The GED pilot program known as the Army’s prep school started here in summer 2008, when the wars in Iraq and Afghanistan left the service scrambling to find soldiers. But since then, with the economy in a downward spiral and jobs hard to come by, more people with diplomas have been enlisting.
In 2008, 82.8 percent of people who enlisted for active duty were high school graduates. That number jumped to 94.6 percent in 2009.
“We’re a victim of our own recruiting success,” said Col. Kevin Shwedo, deputy commander at Fort Jackson, the Army’s largest training installation.
Recruits who were in the program’s last class and have been in basic training for about five weeks said they were grateful to squeak through.
“If it weren’t for the program, I’d still be a shift manager at McDonald’s,” said Kristi Garcia of Alice, Texas.

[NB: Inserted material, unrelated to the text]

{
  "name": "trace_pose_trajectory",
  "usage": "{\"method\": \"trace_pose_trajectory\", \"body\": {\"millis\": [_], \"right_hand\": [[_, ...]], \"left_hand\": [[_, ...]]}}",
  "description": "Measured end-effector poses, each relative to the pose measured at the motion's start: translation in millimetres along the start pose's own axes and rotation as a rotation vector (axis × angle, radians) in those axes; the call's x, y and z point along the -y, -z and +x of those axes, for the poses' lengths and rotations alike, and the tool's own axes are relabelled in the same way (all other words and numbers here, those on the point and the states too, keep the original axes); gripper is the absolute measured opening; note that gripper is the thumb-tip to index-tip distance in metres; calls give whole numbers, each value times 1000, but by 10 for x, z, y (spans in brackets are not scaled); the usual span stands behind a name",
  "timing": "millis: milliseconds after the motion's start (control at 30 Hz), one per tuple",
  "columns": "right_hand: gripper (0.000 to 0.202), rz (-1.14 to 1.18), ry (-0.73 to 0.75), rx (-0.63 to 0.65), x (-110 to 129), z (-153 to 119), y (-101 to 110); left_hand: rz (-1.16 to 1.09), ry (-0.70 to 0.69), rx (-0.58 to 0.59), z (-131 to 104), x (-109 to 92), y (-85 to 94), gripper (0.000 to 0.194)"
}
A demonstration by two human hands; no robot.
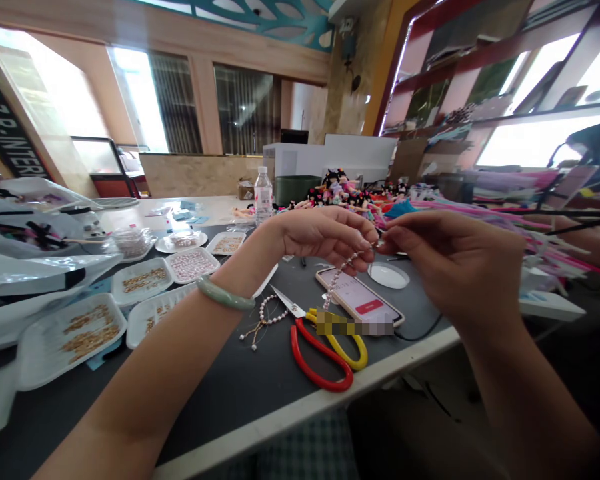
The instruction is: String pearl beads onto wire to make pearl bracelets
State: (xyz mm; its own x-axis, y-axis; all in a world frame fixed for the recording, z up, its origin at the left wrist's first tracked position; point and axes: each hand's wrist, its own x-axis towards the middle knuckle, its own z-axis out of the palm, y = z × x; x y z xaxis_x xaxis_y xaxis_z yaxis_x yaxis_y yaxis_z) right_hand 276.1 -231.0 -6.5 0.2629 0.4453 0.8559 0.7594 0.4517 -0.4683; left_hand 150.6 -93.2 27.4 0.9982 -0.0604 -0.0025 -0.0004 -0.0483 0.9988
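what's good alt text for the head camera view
A person's left hand and right hand hold a string of pearly beads over a dark table. Below lie red-and-yellow-handled scissors and a phone; white trays of small gold pieces stand nearby.

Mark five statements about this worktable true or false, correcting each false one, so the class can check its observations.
1. The left hand and right hand are both at the upper end of a beaded strand. True.
2. Both scissor handles are red. False: the scissors have one red handle and one yellow handle.
3. A bangle circles the right forearm. False: the green bangle is on the left.
4. A clear bottle stands upright. True.
5. The phone stands upright. False: the phone lies flat.
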Motion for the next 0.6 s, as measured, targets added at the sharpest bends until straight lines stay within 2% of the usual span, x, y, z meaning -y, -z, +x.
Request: {"method": "trace_pose_trajectory", "body": {"millis": [233, 433, 600], "right_hand": [[9, -1, 33, -4, -16, -2, -1], [18, -84, 116, -16, -37, -34, 10], [17, -170, 149, -20, -42, -44, 15]], "left_hand": [[-8, 8, -1, 0, 7, 11, 17], [-5, 10, -7, 8, 6, 2, 19], [2, 0, -9, 7, 20, 13, 19]]}}
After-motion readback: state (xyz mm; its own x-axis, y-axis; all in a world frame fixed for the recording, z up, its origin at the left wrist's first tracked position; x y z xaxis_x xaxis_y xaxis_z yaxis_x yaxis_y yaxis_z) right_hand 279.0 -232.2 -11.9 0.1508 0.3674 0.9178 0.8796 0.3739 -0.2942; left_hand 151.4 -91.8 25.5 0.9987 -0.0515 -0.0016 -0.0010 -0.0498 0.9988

Cradling an M-16 between practice rounds on the shooting range, the 25-year-old married mother of two said she quit high school as a senior after having a child, and put earning a living ahead of schoolwork.
Then, she said, her grandmother died and she realized she wanted more out of life. She decided on the military, but the Marines told her she had too many dependents to enlist. Then an Army recruiter told her about the chance to earn her GED through the Fort Jackson program and got her enrolled.
Two weeks of classwork to brush up on her math and some early morning physical drills later, she passed the GED test and was headed to basic training.
Garcia said she was sorry to see the program end, since it means an opportunity others won’t get unless they stay in high school and earn a diploma.
Shwedo said the GED program could be resurrected within months if recruiting slumps again when the job market improves.